Certainly, Mediterranean states must trim government spending and reform labor markets, but to pay back what they owe, they must earn euro by growing their economies and exporting more than they import. Together, those require more gradual reductions in government spending and abandoning the euro; or their economies will endure years of high unemployment to push down wages and prices and make their economies competitive with the north.

In the end, all this will not be enough and endless recession will result, as new investments dry up and existing capital—both machines and workers’ skills—atrophy or leave. The collapse of the south is now threatening the vitality of the north, as Germany, Holland and others may fall into recession without customers further south for what they make.

Excessive government spending did not undo all the troubled economies of Europe. Spain, the next government likely to need a bailout, ran persistent budget surpluses until the financial crisis. However, it enjoyed real estate and property booms, as wealthier northern Europeans sought vacations and second homes in its sunny climate.

Ireland and Iceland, the first European countries to collapse, were undermined by banks that helped finance Europe’s wider real estate bubble by selling bonds and taking deposits from foreigners. When the financial crisis came in 2008, their central banks could not print money in the manner of the U.S. Federal Reserve to shore up bank balance sheets. Instead, their governments were forced to sell bonds to raise euro to bail out banks, and borrowing requirements were too large relative to the size of their economies. Investors fled and their national finances collapsed.

The 2011 Fiscal Stability Pact, which requires all EU governments to push down deficits to 3 percent of GDP before the continent as a whole has recovered from the Great Recession, makes the problems of accomplishing recovery in Italy, Greece, Ireland and other troubled economies impossible—they have fewer customers for their exports, high unemployment and hence, can’t earn the euro and grow their tax bases to pay off their debts.

Exacerbating matters, the big European banks are burdened with huge amounts of private debt that will never be repaid. Since December, the European Central Bank has been aggressively lending to them, but with bank regulation remaining the province of national governments, it lacks the clout to force reforms the Federal Reserve enjoys when doling out aid.
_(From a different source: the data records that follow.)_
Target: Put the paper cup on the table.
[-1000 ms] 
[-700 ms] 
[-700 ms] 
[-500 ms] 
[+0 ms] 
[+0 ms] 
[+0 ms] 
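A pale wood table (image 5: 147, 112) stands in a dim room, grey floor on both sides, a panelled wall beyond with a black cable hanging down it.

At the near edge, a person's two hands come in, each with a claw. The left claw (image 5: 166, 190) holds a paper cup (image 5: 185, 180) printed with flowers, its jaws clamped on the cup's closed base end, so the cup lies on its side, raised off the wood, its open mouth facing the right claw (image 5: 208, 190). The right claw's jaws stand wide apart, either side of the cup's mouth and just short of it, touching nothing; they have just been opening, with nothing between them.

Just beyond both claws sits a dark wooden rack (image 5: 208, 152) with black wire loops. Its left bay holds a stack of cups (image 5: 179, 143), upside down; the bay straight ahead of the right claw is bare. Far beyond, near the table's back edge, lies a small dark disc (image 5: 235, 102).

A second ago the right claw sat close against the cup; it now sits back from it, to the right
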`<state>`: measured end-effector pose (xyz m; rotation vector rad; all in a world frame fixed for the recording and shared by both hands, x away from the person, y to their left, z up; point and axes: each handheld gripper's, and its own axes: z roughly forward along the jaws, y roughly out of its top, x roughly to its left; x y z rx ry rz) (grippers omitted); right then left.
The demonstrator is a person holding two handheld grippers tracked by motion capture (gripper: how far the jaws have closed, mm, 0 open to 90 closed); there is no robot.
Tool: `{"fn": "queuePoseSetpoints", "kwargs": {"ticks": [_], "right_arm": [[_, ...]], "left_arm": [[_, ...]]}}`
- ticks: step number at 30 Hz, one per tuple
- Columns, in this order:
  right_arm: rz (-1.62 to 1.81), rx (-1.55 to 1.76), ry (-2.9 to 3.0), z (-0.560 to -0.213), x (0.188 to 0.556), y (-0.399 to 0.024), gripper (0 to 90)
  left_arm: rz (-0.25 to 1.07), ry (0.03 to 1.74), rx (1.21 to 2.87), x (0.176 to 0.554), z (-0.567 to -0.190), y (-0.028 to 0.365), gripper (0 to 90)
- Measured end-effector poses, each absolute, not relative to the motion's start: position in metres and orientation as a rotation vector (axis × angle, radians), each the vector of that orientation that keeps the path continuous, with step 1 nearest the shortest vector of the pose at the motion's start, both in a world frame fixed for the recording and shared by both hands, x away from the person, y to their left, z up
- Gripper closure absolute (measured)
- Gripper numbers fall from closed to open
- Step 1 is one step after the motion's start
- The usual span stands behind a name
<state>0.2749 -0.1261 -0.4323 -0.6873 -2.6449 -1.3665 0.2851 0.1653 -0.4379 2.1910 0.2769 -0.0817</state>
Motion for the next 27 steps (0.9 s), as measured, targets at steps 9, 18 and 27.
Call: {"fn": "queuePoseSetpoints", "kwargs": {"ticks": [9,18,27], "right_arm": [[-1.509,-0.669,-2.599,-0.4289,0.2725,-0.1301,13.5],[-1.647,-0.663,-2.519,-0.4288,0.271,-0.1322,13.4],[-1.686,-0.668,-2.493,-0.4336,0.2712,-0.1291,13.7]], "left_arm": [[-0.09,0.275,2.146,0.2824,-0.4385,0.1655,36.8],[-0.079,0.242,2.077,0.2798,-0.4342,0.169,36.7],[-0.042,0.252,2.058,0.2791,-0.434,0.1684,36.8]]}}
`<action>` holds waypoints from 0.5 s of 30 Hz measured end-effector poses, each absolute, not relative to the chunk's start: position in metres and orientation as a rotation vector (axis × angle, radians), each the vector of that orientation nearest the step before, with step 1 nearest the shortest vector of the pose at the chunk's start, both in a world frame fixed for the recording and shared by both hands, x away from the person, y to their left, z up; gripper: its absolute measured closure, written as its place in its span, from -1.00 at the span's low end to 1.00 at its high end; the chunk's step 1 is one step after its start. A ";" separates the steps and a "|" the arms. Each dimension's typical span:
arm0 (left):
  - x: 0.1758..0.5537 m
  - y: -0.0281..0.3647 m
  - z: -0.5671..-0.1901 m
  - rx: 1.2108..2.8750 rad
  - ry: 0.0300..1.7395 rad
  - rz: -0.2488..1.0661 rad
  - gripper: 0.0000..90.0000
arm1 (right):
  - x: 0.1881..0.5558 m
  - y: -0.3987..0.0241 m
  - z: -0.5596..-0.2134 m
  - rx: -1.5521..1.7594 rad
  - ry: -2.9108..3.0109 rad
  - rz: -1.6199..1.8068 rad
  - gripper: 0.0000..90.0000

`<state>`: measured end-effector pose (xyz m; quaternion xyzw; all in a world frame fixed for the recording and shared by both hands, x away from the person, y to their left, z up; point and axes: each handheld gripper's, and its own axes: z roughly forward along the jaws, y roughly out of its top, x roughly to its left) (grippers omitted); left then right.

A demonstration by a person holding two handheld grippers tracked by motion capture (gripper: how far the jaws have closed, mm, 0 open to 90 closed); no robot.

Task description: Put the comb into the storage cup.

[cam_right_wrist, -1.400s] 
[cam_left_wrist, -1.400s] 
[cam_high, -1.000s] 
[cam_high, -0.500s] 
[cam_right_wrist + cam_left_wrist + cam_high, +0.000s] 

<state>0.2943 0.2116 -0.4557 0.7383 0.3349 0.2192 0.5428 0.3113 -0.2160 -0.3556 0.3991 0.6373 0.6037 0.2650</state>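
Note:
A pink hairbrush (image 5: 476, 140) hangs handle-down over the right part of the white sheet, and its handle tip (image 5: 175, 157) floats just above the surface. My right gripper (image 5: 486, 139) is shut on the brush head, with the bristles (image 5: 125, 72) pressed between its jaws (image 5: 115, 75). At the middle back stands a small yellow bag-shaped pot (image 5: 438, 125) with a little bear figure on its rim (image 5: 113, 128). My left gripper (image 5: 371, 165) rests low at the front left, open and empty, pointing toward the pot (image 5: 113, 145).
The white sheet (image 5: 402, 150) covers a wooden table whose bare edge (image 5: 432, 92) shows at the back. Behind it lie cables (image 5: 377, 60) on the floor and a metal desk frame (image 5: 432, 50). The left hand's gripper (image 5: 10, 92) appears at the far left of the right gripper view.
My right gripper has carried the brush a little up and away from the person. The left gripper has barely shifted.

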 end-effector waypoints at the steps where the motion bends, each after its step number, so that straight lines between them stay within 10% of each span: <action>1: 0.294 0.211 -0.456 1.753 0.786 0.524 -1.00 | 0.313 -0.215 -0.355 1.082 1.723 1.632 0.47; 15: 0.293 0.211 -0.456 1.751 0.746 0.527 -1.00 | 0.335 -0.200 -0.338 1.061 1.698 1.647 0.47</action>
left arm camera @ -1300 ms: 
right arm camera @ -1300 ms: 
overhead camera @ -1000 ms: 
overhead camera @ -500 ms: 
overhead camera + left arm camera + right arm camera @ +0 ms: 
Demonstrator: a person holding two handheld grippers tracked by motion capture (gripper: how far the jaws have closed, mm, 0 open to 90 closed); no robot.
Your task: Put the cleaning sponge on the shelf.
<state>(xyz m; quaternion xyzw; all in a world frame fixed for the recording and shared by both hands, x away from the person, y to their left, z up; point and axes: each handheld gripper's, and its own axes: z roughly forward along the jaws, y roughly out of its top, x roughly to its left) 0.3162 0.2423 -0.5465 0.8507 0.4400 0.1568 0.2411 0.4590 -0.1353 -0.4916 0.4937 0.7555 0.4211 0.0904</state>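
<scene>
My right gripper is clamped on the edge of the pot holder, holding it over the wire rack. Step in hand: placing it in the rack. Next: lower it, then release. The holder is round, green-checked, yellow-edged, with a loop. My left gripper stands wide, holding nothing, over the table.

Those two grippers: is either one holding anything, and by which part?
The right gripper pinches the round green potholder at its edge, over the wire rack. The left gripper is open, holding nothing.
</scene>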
Hence, the European banks, rather than raising enough new capital and writing off failing loans, are employing questionable bookkeeping—reminiscent of practices employed by U.S. banks before their collapse—and are using ECB funds to paper over dodgy loans.

To get Europe back on its feet, the Germans and broader EU must first dial back a bit on deficit reduction while continuing labor market reforms. However, they will never get out of their long-term quagmire without abandoning the euro in favor of national currencies.

This would permit exchange rate adjustments that would better align prices in weaker economies with those in Europe’s strong core, and permit exports and debt repayment by troubled economies. Also, the central banks of individual European countries, armed with their own currencies, would be able to tie aid to banks with genuine reforms—increasing capital and restoring credible lending practices.